DIRECTIONS: Word for word, transcribe the lines below and drop the pictures.

DATASET EXTRACT:
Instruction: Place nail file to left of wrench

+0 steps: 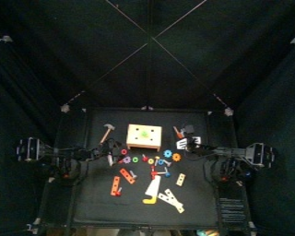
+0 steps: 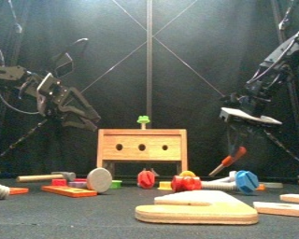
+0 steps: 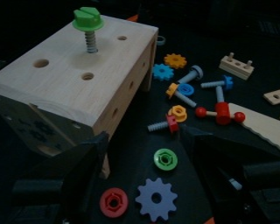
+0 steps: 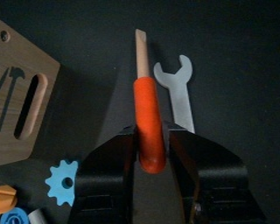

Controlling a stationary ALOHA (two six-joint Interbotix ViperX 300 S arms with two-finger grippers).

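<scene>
Right wrist view has the action: the right tool (image 4: 154,162) has its two black jaws closed on the orange handle of the nail file, a slim tool with a pale wooden blade (image 4: 143,96), gripping near the handle's lower end so the blade pokes out ahead. Just beside it lies the grey flat open-ended wrench (image 4: 178,92) on the black tabletop (image 4: 236,52), nearly parallel to the file. A pale wooden board with cut-out slots (image 4: 20,96) sits off to the other side.

Risks from here, as I read it: the file hangs so close to the wrench that a careless descent could clip it and shove it, spoiling the layout. The grip is far down the handle, so the blade could swing or pivot on touchdown. And from these views I can't tell which side of the wrench the file is really over, so a wrong-side release is possible.

Front view shows the right arm raised, elbow high, wrist angled down, with the file tilted below the tool, blade tip near the tabletop. The left tool (image 3: 154,188) hovers with jaws spread, empty, over loose plastic gears near the wooden block with holes (image 3: 78,83).
</scene>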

RESPONSE FOR THIS EXERCISE:
Instruction: Place nail file to left of wrench

+0 steps: 
+0 steps: 
+0 steps: 
+0 steps: 

Controlling a stationary ALOHA (two six-joint Interbotix ViperX 300 S arms with two-finger grippers).

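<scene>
Right wrist view has the action: the right tool (image 4: 154,162) has its two black jaws closed on the orange handle of the nail file, a slim tool with a pale wooden blade (image 4: 143,96), gripping near the handle's lower end so the blade pokes out ahead. Just beside it lies the grey flat open-ended wrench (image 4: 178,92) on the black tabletop (image 4: 236,52), nearly parallel to the file. A pale wooden board with cut-out slots (image 4: 20,96) sits off to the other side.

Risks from here, as I read it: the file hangs so close to the wrench that a careless descent could clip it and shove it, spoiling the layout. The grip is far down the handle, so the blade could swing or pivot on touchdown. And from these views I can't tell which side of the wrench the file is really over, so a wrong-side release is possible.

Front view shows the right arm raised, elbow high, wrist angled down, with the file tilted below the tool, blade tip near the tabletop. The left tool (image 3: 154,188) hovers with jaws spread, empty, over loose plastic gears near the wooden block with holes (image 3: 78,83).
</scene>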

Nothing remains to be added to the output.